Diagnóstico Diferencial

  • Perturbação do uso de anfetaminas: as anfetaminas são drogas estimulantes, que produzem o seu efeito através do aumento da libertação e do bloqueio da recaptação de neurotransmissores (dopamina, norepinefrina, serotonina). As anfetaminas são utilizadas no tratamento da PHDA, narcolepsia e obesidade, mas costumam ser consumidas devido aos seus efeitos estimulantes. A intoxicação resulta em efeitos semelhantes aos da cocaína: euforia, midríase, hipertensão, escoriações da pele, paranoia e febre. Os sintomas de abstinência incluem aumento do apetite, depressão severa, fadiga e sonhos vívidos. As anfetaminas e a cocaína costumam ser consumidas em conjunto.
  • Intoxicação por alucinogénios: os alucinogénios são substâncias que provocam distorções da perceção (visuais ou auditivas). Como exemplos, inclui-se o LSD (dietilamida do ácido lisérgico), a cetamina e o dextrometorfano. Os alucinogénios são consumidos devido aos seus efeitos psicadélicos, que levam a uma alteração temporária do estado de consciência. Tal como a intoxicação por cocaína, as intoxicações por alucinogénios provocam náuseas, vómitos e efeitos simpatico-miméticos liogeiros (por exemplo, taquicardia, hipertensão, midríase, hipertermia e sudorese). Os alucinogénios não causam sintomas de dependência ou abstinência.
    Intoxicação por inalantes: diz respeito ao abuso de substâncias inalantes, como cola, tinta ou fluido de isqueiro. Para atingir os efeitos eufóricos, os doentes administram inalantes pela via oral (habitualmente conhecido como “huffing“) ou pela via nasal.
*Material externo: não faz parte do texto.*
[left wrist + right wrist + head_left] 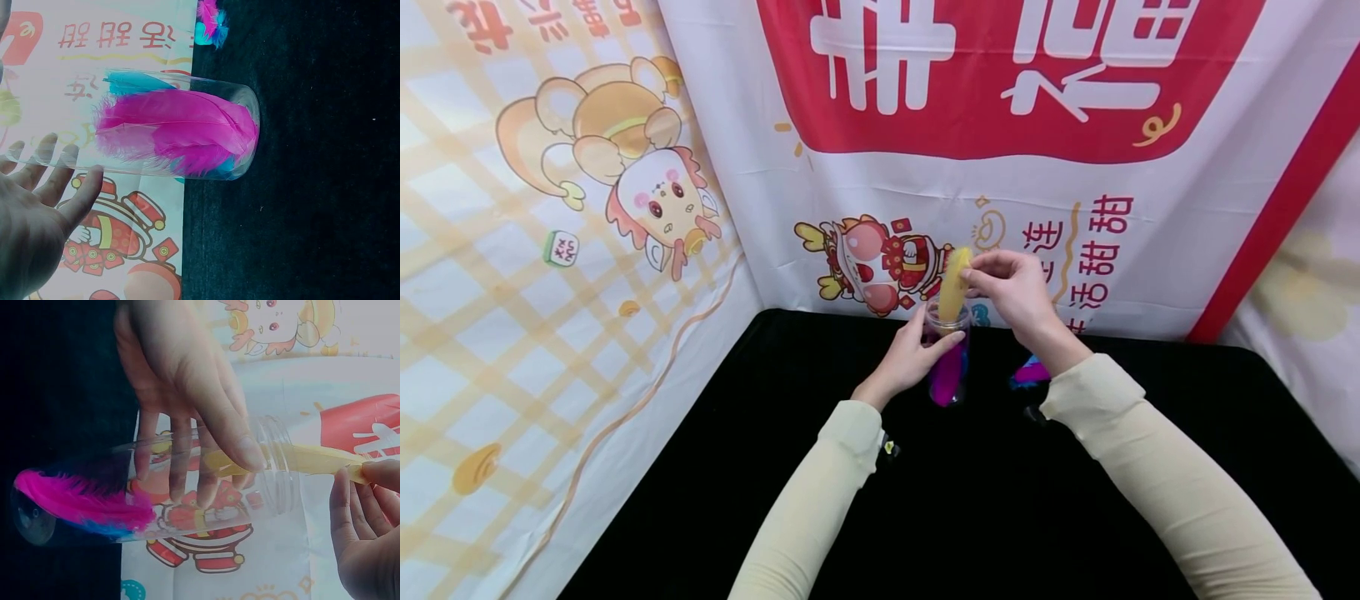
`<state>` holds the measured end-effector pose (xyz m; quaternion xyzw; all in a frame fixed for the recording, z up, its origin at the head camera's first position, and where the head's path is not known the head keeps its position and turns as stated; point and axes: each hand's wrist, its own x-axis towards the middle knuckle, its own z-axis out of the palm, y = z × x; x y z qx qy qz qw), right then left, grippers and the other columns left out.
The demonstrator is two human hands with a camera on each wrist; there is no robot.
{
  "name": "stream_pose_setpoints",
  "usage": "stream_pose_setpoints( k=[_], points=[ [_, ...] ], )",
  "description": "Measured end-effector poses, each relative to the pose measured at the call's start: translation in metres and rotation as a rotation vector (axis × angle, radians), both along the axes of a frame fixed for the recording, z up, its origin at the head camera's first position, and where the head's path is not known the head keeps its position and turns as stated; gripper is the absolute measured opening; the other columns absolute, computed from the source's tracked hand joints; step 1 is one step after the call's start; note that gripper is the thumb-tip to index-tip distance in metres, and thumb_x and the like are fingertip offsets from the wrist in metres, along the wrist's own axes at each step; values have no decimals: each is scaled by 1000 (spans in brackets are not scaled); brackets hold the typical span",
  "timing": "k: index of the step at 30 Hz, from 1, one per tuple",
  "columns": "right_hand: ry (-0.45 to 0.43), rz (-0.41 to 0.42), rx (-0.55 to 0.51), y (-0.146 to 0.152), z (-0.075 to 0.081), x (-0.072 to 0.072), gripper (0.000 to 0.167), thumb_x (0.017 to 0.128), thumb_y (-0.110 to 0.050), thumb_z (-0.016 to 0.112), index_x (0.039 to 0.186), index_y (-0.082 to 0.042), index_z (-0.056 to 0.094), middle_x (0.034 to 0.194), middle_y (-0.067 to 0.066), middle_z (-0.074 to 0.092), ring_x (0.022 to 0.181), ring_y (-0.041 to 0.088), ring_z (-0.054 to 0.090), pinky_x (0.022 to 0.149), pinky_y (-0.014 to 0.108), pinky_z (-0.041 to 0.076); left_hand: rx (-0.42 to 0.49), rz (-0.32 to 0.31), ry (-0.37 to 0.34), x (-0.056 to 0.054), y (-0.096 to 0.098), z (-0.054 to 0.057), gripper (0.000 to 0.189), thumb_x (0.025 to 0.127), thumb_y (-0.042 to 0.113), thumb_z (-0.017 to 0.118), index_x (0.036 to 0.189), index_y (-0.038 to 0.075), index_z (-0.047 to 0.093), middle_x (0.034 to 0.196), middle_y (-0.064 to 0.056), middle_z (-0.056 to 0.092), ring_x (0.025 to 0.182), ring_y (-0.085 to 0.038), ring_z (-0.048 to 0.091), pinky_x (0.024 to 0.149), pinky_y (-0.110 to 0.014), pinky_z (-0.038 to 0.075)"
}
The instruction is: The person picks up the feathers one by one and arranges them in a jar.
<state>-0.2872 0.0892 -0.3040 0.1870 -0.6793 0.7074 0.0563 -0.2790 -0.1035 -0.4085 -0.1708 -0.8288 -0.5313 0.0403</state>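
Note:
My left hand (908,354) grips a clear, wide-mouthed plastic jar (281,503) near its neck, thumb on the near side and fingers behind it. Inside the jar's lower part lie pink feathers (187,128) and a blue feather (140,82). Between thumb and fingertips, my right hand (1018,296) pinches the upper end of a yellow feather (953,287). That feather's lower part is inside the jar's mouth, as the right wrist view (375,531) shows. The jar looks upright; whether its base touches the table I cannot tell.
More pink and blue feathers (1032,372) lie on the black table (970,500) right of the jar, partly hidden by my right wrist. A small dark object (1034,413) lies nearby. Printed cloth walls (880,183) rise at the back and left.

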Motion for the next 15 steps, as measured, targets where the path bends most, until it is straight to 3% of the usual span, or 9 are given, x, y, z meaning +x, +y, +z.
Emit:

O efeito dura apenas alguns minutos. Os sinais de intoxicação aguda incluem desde euforia transitória até perda de consciência. Os inalantes levam a inibição do SNC e arritmias cardíacas. O tratamento é de suporte e devem ser evitados os fármacos sedativos, visto que tendem a agravar a intoxicação.

Referências

  1. Ganti L, Kaufman M, Blitzstein S. (2016). First Aid for the Psychiatry Clerkship, 4th ed. New York: McGraw-Hill Education. Substance-related and addictive disorders (chapter 7, p. 80, 87).
  2. Le T, Bhusan V, Sochat M, et al. (Eds.) (2019). First Aid for the USMLE Step 1, 29th ed. (p. 242, 558).
  3. Gorelick D. (2017). Cocaine use disorder in adults: Epidemiology, pharmacology, clinical manifestations, medical consequences, and diagnosis. UpToDate. Retrieved February 21, 2021, from https://www.uptodate.com/contents/cocaine-use-disorder-in-adults-epidemiology-pharmacology-clinical-manifestations-medical-consequences-and-diagnosis
  4. Kampman K. (2021). Pharmacotherapy for stimulant use disorders in adults. UpToDate. Retrieved February 21, 2021, from https://www.uptodate.com/contents/pharmacotherapy-for-stimulant-use-disorders-in-adults
  5. Substance Abuse and Mental Health Services Administration (2018). Key Substance Use and Mental Health Indicators in the United States: Results from the 2017 National Survey on Drug Use and Health (HHS Publication No. SMA 18–5068, NSDUH Series H-53), Rockville, MD: Center for Behavioral Health Statistics and Quality, Substance Abuse and Mental Health Services Administration.
  6. Sadock BJ, Sadock VA, Ruiz P. (2014). Kaplan and Sadock’s synopsis of psychiatry: Behavioral sciences/clinical psychiatry (11th ed.). Chapter 20, Substance use and addictive disorders, pages 671-680. Philadelphia, PA: Lippincott Williams and Wilkins.
  7. Rump AF, Theisohn M, Klaus W. (1995). The pathophysiology of cocaine cardiotoxicity. Forensic science international, 71(2), 103–115. https://doi.org/10.1016/0379-0738(94)01638-l
  8. Phillips K, Luk A, Soor GS, Abraham JR, Leong S, Butany J. (2009). Cocaine cardiotoxicity: a review of the pathophysiology, pathology, and treatment options. American journal of cardiovascular drugs: drugs, devices, and other interventions, 9(3), 177–196.